Sophos researchers discovered hundreds of malicious cryptocurrency, stock, and banking apps targeting Android and iOS devices.
Researchers said on Wednesday that while investigating a fake mobile trading app, they found a server hosting “hundreds” of malicious banking, trading, foreign exchange, and cryptocurrency apps.
With the increased popularity of mobile banking and trading that allows users to easily select their investments with a single swipe, social media has become a hotbed of pump-and-dump schemes. However, cybercriminals have become active on social media, too, distributing fake mobile applications to later exploit victims and steal their funds.

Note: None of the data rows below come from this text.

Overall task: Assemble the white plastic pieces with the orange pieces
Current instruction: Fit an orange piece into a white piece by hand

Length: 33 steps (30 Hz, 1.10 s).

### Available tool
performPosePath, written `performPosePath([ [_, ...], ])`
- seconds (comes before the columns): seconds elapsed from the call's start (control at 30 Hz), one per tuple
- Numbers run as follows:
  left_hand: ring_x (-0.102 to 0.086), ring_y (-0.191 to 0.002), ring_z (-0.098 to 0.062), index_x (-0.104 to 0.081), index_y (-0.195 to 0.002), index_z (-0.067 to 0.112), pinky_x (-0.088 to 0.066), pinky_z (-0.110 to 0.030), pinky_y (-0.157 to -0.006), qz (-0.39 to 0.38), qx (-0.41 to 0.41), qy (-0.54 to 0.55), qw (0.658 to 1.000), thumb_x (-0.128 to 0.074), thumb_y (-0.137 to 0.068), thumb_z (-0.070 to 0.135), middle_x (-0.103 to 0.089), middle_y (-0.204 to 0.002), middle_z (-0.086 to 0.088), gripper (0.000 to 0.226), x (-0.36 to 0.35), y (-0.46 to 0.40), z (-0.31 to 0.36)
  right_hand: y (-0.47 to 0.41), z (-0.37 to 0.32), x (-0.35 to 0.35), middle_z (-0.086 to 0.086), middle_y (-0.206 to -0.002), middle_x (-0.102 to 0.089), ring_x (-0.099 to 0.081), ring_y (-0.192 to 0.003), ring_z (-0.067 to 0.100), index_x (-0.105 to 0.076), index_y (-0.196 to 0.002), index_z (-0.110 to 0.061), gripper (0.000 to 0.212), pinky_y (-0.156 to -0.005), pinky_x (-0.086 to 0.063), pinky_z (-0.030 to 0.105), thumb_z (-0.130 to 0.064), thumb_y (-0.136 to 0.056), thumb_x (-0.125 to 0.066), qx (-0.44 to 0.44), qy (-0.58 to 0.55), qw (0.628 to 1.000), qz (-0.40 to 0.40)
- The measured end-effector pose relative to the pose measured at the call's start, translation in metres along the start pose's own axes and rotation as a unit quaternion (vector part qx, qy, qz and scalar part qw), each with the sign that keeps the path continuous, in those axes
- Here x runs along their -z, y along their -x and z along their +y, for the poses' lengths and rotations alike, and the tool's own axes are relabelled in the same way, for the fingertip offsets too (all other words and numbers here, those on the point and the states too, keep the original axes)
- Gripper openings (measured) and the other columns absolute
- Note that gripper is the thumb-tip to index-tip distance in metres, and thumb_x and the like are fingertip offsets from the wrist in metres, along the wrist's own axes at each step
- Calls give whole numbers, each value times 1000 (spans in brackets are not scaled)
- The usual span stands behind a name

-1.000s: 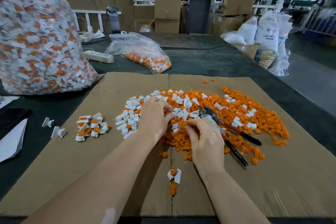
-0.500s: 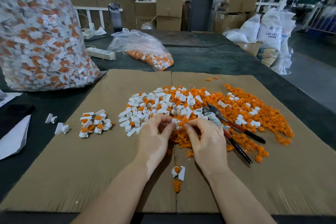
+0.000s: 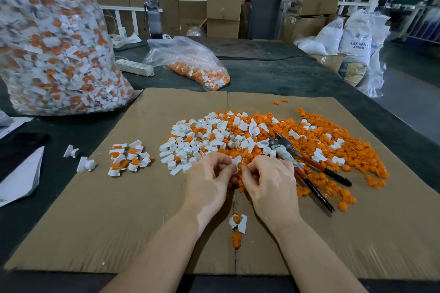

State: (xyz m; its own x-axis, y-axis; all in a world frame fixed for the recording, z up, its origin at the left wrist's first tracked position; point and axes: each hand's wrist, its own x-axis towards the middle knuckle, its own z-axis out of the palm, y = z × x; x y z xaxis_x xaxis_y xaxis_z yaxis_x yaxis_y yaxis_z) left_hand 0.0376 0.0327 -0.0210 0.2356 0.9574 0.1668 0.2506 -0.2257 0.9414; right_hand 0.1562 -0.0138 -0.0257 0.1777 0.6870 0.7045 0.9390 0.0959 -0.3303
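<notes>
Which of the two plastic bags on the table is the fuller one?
The big bag at far left, standing tall and stuffed with white-and-orange pieces. The small bag behind the cardboard sheet lies slumped and mostly empty.

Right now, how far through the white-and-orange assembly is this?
Early, by the look of it. Done: a small cluster of joined pieces on the cardboard, plus one near the wrists. In hand: the left hand and right hand pinch a white piece between them. Left: the big mixed pile of loose white pieces and orange pieces.
</notes>
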Motion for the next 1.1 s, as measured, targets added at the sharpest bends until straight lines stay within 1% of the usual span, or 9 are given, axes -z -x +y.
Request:
performPosePath([
  [0.17,-55,-69,14,-52,-75,37,-39,-2,-59,16,-86,-82,993,-62,-88,14,-58,-65,16,28,-1,4,3,0,-1,0,-3,-54,-49,-46,-51,15,-50,-60,-12,29,-66,-35,30,-7,-76,-74,16,-2,1000,-7],
  [0.33,-62,-68,-1,-51,-76,37,-48,-13,-63,7,-77,-78,994,-59,-91,17,-62,-70,11,26,-1,3,3,0,1,1,-4,-58,-53,-49,-56,15,-56,-65,-12,22,-68,-36,32,-13,-82,-69,-18,-26,999,-33],
  [0.43,-60,-68,-2,-52,-78,35,-45,-8,-63,4,-92,-96,991,-58,-91,16,-61,-71,13,24,0,4,4,0,0,1,-4,-60,-54,-50,-58,14,-57,-66,-12,20,-71,-37,33,-11,-83,-68,-28,-34,998,-44],
  [0.57,-53,-66,3,-62,-89,18,-38,-1,-63,19,-157,-153,976,-58,-91,13,-57,-72,12,6,0,5,5,0,0,2,-4,-60,-52,-48,-58,14,-56,-67,-12,21,-72,-38,35,-9,-83,-67,-34,-40,997,-48],
  [0.73,-47,-67,-1,-64,-95,10,-37,0,-68,13,-199,-201,959,-58,-91,11,-55,-80,10,8,0,5,5,0,0,2,-2,-60,-53,-49,-59,15,-55,-66,-11,21,-70,-37,34,-8,-81,-69,-28,-33,998,-44],
  [0.8,-51,-65,-3,-63,-92,14,-40,-2,-67,8,-176,-174,969,-58,-91,12,-57,-77,11,6,0,6,4,0,1,3,-3,-61,-55,-51,-60,15,-57,-67,-11,19,-71,-37,35,-10,-82,-69,-27,-34,998,-44],
  [0.93,-62,-65,-4,-59,-84,27,-50,-15,-64,1,-35,16,999,-57,-91,12,-65,-74,3,16,1,4,4,0,-1,4,-6,-69,-63,-57,-68,11,-66,-74,-13,13,-76,-36,32,-21,-84,-67,-28,-68,997,-30],
  [1.0,-63,-65,-6,-60,-91,25,-51,-19,-65,-1,-16,61,998,-57,-91,9,-65,-75,-1,16,1,3,5,-1,-1,6,-8,-74,-64,-57,-74,8,-68,-78,-15,14,-79,-33,28,-27,-84,-63,-35,-93,995,-22],
  [1.1,-63,-64,-5,-60,-96,29,-51,-17,-63,-8,-10,83,996,-56,-91,8,-60,-69,4,22,3,3,4,0,0,7,-10,-81,-61,-53,-81,5,-69,-92,-16,14,-81,-33,27,-26,-83,-67,-31,-105,994,-23],
])
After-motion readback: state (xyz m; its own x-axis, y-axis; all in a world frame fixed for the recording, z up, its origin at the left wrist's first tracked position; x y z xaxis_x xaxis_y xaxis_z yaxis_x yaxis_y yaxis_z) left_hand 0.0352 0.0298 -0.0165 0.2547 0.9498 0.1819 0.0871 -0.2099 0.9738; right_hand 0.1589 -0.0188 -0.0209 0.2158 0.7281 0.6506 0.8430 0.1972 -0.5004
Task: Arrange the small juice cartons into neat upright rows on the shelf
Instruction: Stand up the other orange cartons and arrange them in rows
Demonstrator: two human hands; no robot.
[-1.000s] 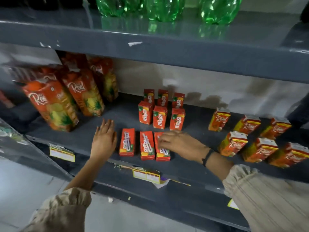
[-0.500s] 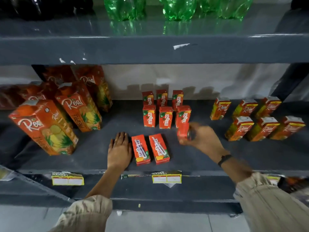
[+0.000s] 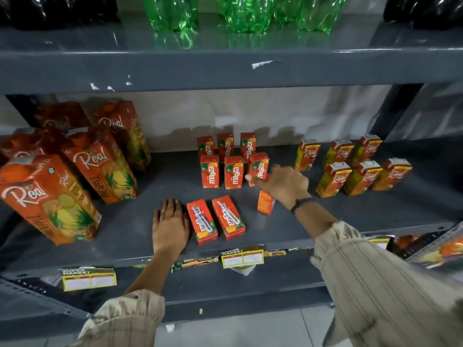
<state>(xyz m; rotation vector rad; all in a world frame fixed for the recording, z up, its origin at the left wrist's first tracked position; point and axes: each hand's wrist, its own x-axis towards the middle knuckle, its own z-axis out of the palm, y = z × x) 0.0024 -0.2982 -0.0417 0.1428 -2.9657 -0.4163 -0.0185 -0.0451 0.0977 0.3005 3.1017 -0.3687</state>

Sophos has seen apps impersonating well-known, legitimate brands including Binance, Barclays, Gemini, TDBank, Kraken, and more.
The apps have dedicated websites that mimic the look and feel of impersonated organizations in an effort to raise the likelihood of a successful scam.
Sophos initially investigated a single fake app masquerading as an Asia-based trading company Goldenway Group. Hackers targeted victims on social media and a dating website prompting to download the fake app.
Researchers say the actors may adopt a more personal approach and try to foster a relationship with their victim.
“We also found several profile pictures of attractive people likely used for creating fake dating profiles, which suggests that dating could have been used as a bait to lure victims.”
For this, the threat actor acted as a friend or a potential love match, and at some point, shared a time-limited financial opportunity. The malicious app or a fake website prompts the victim to open a cryptocurrency wallet and transfer funds. Scammers will then appropriate the money and disappear.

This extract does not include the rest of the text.